**What you have to do**
Exact transcription, pictures omitted: reproduce the listing below.

**Data shown**
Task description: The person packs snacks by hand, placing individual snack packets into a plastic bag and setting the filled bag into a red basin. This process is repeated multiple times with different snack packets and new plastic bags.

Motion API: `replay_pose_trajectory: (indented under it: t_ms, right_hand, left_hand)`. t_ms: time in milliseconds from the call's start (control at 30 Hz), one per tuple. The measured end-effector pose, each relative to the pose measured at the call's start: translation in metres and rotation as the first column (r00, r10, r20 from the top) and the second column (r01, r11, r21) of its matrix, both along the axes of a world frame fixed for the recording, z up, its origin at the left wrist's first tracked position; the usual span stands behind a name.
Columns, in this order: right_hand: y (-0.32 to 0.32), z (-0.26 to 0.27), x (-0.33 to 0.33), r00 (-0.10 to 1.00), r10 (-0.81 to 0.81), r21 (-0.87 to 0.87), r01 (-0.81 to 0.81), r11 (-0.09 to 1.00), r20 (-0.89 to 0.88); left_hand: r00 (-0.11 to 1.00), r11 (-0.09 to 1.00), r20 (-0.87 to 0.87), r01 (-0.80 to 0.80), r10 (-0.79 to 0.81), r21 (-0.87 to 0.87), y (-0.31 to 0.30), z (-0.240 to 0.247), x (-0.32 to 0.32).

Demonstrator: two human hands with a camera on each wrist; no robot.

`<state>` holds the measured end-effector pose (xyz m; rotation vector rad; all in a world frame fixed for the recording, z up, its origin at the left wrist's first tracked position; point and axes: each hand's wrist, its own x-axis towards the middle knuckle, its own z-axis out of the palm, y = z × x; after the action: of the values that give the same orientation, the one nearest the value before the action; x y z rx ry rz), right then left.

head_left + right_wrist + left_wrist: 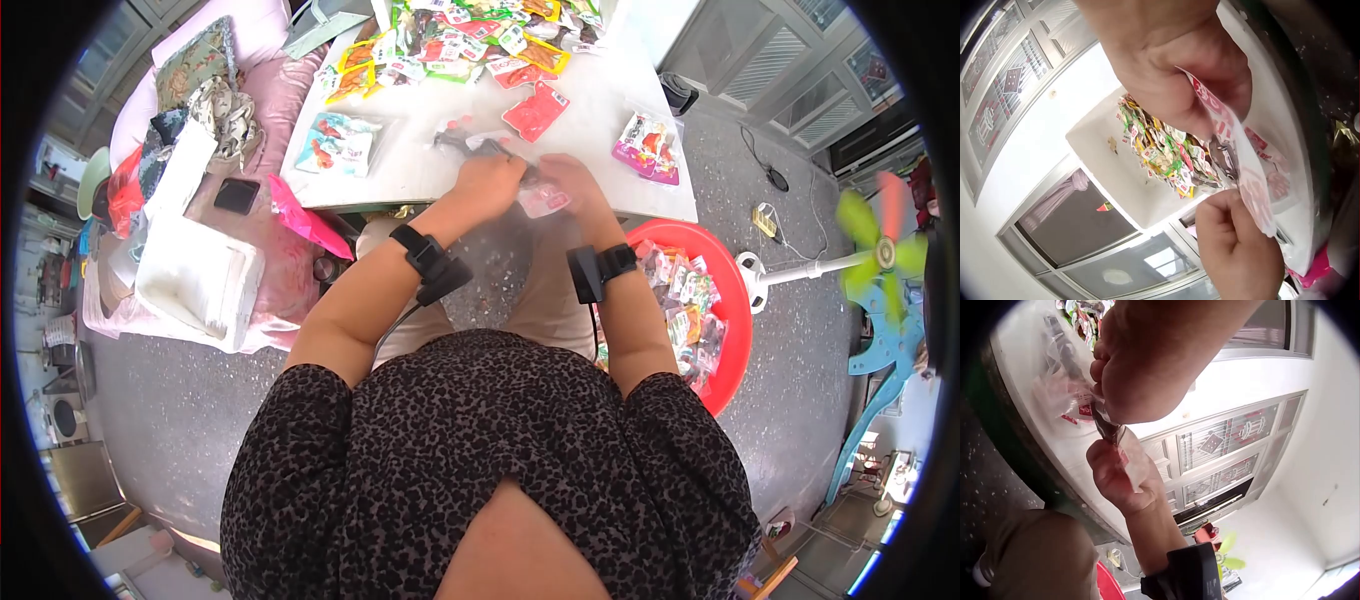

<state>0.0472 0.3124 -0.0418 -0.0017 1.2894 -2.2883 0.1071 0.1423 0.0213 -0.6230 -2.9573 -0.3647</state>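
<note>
Here, the fingers of left hand (492,187) and right hand (575,187) are curled closed, pinching a printed packet (1251,181) over the tabletop's (600,120) six-o'clock edge; a red packet (536,112) lies toward twelve.

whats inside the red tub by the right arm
The red tub holds a heap of plastic packets with mixed printing. Whatever lies beneath the top layer is hidden, and the right forearm covers part of the tub.
</note>
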Motion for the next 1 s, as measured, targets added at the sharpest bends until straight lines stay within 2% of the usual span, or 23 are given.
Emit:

**Answer to this exercise**
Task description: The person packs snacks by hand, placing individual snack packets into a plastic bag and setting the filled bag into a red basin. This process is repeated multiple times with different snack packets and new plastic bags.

Motion API: `replay_pose_trajectory: (indented under it: t_ms, right_hand, left_hand)`. t_ms: time in milliseconds from the call's start (control at 30 Hz), one per tuple. The measured end-effector pose, each relative to the pose measured at the call's start: translation in metres and rotation as the first column (r00, r10, r20 from the top) and the second column (r01, r11, r21) of its matrix, both along the axes of a world frame fixed for the recording, z up, its origin at the left wrist's first tracked position; the usual span stands behind a name.
Columns, in this order: right_hand: y (-0.32 to 0.32), z (-0.26 to 0.27), x (-0.33 to 0.33), r00 (-0.10 to 1.00), r10 (-0.81 to 0.81), r21 (-0.87 to 0.87), r01 (-0.81 to 0.81), r11 (-0.09 to 1.00), r20 (-0.89 to 0.88); left_hand: r00 (-0.11 to 1.00), r11 (-0.09 to 1.00), r20 (-0.87 to 0.87), r01 (-0.80 to 0.80), r10 (-0.79 to 0.81), r21 (-0.87 to 0.87), y (-0.31 to 0.30), z (-0.240 to 0.247), x (-0.32 to 0.32).

Demonstrator: two human hands with a camera on each wrist; no robot.

`<state>` holds the measured end-effector pose (xyz m; rotation vector rad; all in a world frame fixed for the recording, z up, its origin at the left wrist's first tracked position; point and axes: each hand's wrist, its own x-axis towards the middle knuckle, its own z-axis out of the palm, y = z × x; after the action: of the values that give the same orientation, the one nearest the value before the action; x y z rx ry rz), right then left.

head_left + right_wrist + left_wrist: 

<state>0.0472 0.3124 -0.0418 -0.0017 1.2894 -2.2883 0.1071 0.1423 0.0213 -0.6230 -2.9573 -0.3647</state>
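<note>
Here, the fingers of left hand (492,187) and right hand (575,187) are curled closed, pinching a printed packet (1251,181) over the tabletop's (600,120) six-o'clock edge; a red packet (536,112) lies toward twelve.

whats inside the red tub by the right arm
The red tub holds a heap of plastic packets with mixed printing. Whatever lies beneath the top layer is hidden, and the right forearm covers part of the tub.
</note>
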Motion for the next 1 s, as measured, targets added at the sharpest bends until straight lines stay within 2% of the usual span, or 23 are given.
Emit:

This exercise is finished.